DEV Community

Alain Airom
Alain Airom

Posted on

Yet another document ingestion project with Docling and IBM Cloud Code Engine (serverless)

A recent project concept, using a serverless application powered by Docling document ingestion/preparation capacities.

Image description

Introduction

As part of my professional activities, I am very often engaged in helping our business partners to gain technical hands-on experience with technologies and tools we recommend to them. What follows is a part of a global project in which we helped our partner by some coding samples to accelerate the first phase of their project.

> The code provided below is to used as a starter or helper, and is adopted to the real use-case. So it should not be considered as finished or an end-to-end project, but a project starter/helper.

The main idea is;

  • An application uploads documents by users on a cloud file system.
  • A serverless job application using Docling fetches documents and prepares them for future utilization and drops the result in another cloud file system.
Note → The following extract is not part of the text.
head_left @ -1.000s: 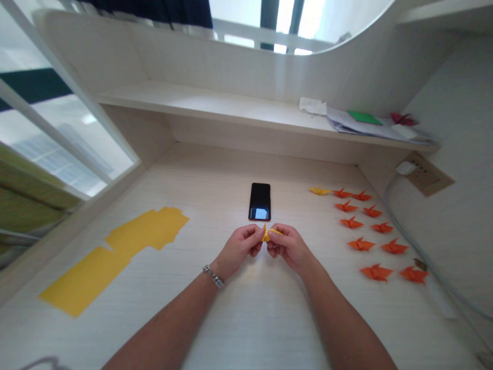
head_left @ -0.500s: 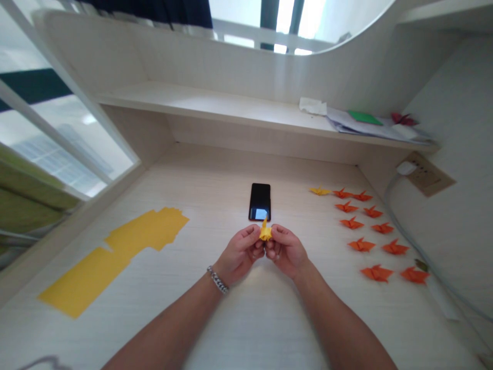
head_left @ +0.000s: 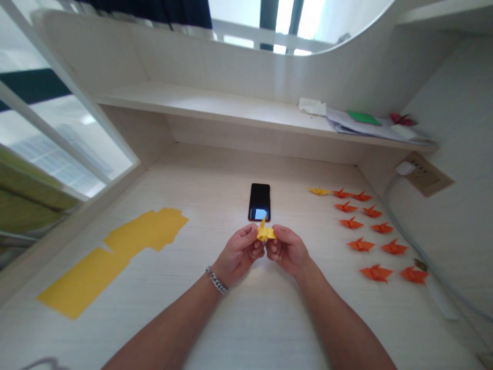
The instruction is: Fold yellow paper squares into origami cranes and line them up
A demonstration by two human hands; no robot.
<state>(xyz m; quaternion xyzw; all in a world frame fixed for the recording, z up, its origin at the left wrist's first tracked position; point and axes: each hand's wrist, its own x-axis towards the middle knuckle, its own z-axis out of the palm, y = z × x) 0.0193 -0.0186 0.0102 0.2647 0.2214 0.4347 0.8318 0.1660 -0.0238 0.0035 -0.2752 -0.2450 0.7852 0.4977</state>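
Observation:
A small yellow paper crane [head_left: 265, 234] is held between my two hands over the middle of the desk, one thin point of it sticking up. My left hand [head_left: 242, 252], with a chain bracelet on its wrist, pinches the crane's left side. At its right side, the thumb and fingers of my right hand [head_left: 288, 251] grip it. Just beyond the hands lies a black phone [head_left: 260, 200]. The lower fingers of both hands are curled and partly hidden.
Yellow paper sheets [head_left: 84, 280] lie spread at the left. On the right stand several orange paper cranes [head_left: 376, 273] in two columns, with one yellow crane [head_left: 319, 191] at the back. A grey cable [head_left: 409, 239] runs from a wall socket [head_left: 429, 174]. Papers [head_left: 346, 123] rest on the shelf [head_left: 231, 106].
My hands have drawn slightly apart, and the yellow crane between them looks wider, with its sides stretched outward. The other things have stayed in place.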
The serverless application deployed on IBM Code Engine, fetches source and updates from a private GitHub repository.

Image description

What is Docling and what is it used for

Docling simplifies document processing, parsing diverse formats — including advanced PDF understanding — and providing seamless integrations with the gen AI ecosystem.

Features

  • 🗂️ Parsing of multiple document formats incl. PDF, DOCX, XLSX, HTML, images, and more
  • 📑 Advanced PDF understanding incl. page layout, reading order, table structure, code, formulas, image classification, and more
  • 🧬 Unified, expressive DoclingDocument representation format
  • ↪️ Various export formats and options, including Markdown, HTML, and lossless JSON
  • 🔒 Local execution capabilities for sensitive data and air-gapped environments
  • 🤖 Plug-and-play integrations incl. LangChain, LlamaIndex, Crew AI & Haystack for agentic AI
  • 🔍 Extensive OCR support for scanned PDFs and images
  • 💻 Simple and convenient CLI

The file uploading application

I proposed two simple application to upload and store files. At first I wrote an application using Fastapi.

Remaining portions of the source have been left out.